「東インド会社への復讐」画策した男の悲しい末路。世界初の空売りはどう行われた?歴史振り返る
■多くの株取引を成立させたル・メール そして、株価が低ければ低いほど、ル・メールの利益は大きくなる。ル・メールはこうした取引を多数こなし、やがて当初、自分が実際に所有していた株より多くの株の取引を成立させた。株価が大きく下落すれば大儲け、高騰すれば破滅だ。 そこでル・メールは株価の下落を画策し始めた。アムステルダムの共謀者たちはVOCが問題を抱えていると噂を広めた。経費を使いすぎている。船があちこちで沈没したり、敵に拿捕されたりしている。みんなが思っているほど利益を上げていない。そんな調子の噂話だ。そして思惑どおり、VOCの株価は下落し始めた。

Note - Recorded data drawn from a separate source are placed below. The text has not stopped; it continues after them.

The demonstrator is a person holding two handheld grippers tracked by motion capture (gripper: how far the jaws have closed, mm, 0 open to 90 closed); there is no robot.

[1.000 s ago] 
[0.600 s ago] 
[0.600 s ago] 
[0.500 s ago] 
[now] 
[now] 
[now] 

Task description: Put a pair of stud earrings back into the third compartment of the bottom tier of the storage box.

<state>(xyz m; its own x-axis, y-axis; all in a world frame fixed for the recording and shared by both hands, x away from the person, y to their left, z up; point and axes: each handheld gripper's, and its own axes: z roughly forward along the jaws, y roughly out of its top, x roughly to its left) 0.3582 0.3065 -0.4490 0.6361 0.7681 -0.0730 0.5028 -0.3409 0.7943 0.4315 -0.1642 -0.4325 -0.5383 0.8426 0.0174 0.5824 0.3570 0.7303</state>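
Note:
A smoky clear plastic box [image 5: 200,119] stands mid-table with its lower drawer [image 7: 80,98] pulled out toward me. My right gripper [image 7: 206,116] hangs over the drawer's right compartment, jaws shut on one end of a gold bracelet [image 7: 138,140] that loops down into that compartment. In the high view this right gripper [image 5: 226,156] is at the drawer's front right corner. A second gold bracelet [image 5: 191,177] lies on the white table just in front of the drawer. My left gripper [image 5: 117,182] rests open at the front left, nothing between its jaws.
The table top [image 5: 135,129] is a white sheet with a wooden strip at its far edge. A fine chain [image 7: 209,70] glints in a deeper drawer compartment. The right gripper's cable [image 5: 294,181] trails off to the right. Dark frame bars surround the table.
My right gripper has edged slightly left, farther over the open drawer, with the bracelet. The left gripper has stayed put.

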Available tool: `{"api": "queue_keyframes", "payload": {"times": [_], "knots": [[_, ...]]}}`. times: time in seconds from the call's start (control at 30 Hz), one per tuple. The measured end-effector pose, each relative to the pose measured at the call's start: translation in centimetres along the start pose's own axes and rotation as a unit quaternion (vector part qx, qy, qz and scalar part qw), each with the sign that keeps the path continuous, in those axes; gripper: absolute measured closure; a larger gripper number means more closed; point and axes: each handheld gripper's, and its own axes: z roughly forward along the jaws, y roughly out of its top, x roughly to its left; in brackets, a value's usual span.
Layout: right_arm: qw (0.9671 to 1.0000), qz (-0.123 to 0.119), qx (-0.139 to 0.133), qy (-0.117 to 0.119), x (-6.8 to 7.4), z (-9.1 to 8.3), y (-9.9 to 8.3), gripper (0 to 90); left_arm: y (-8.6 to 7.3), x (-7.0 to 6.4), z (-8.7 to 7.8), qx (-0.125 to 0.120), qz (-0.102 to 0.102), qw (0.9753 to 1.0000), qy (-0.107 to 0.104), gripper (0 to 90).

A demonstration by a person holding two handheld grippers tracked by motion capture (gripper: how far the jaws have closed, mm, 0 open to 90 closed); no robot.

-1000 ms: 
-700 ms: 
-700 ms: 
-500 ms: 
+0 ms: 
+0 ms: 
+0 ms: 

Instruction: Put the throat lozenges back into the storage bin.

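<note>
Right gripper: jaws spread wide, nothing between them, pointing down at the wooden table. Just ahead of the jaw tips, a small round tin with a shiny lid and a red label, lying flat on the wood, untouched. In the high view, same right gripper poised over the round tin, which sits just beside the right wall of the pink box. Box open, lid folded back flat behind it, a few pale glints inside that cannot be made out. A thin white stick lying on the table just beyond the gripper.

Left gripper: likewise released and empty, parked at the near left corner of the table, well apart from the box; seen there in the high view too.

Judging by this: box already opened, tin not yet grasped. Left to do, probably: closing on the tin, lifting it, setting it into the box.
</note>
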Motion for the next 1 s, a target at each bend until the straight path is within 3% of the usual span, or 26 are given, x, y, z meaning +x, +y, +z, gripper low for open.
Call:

会社の取締役たちはル・メールが関わっていることを知らなかったが、誰かが株価の下落に賭けていることはわかっていたし、会社について悪評が流されていることも耳にしていたし、株価が下落していることも知っていた。 VOCはオランダという国家の誇りと国際的な競争力の源だった。国家のために(そして、自身がVOC株に投資した莫大な個人資産のために)、取締役たちは会社への攻撃を停止させようと決断した。 取締役たちは議員に訴えた。株価下落を狙う「汚れた陰謀」が進行中だと告げ、背後に外国のスパイが潜んでいる可能性をほのめかした。「有力な売り手の中に国民の敵の共犯者がいる」と彼らは書いた。
国民の敵による汚れた陰謀だけでは議員の注目を得るのに十分ではない場合に備えて、取締役たちはさらにこう付け加えた。犠牲者にはVOC株を所有する「多くの寡婦や孤児」も含まれる、と。 〈敵のスパイ〉(VOCが負けるほうに賭けている人々)対〈寡婦と孤児〉(株主)について、オランダの議会は世界の歴史上あらゆる議会が行ってきた手を打った。 つまり、一応〈寡婦と孤児〉側に配慮したように見える手を打ったのだ。1610年2月、議員たちは投資家に対して、現在所有していない株を将来売却すると約束することを禁止した。言い換えれば、ル・メールの策略を違法行為としたのだ。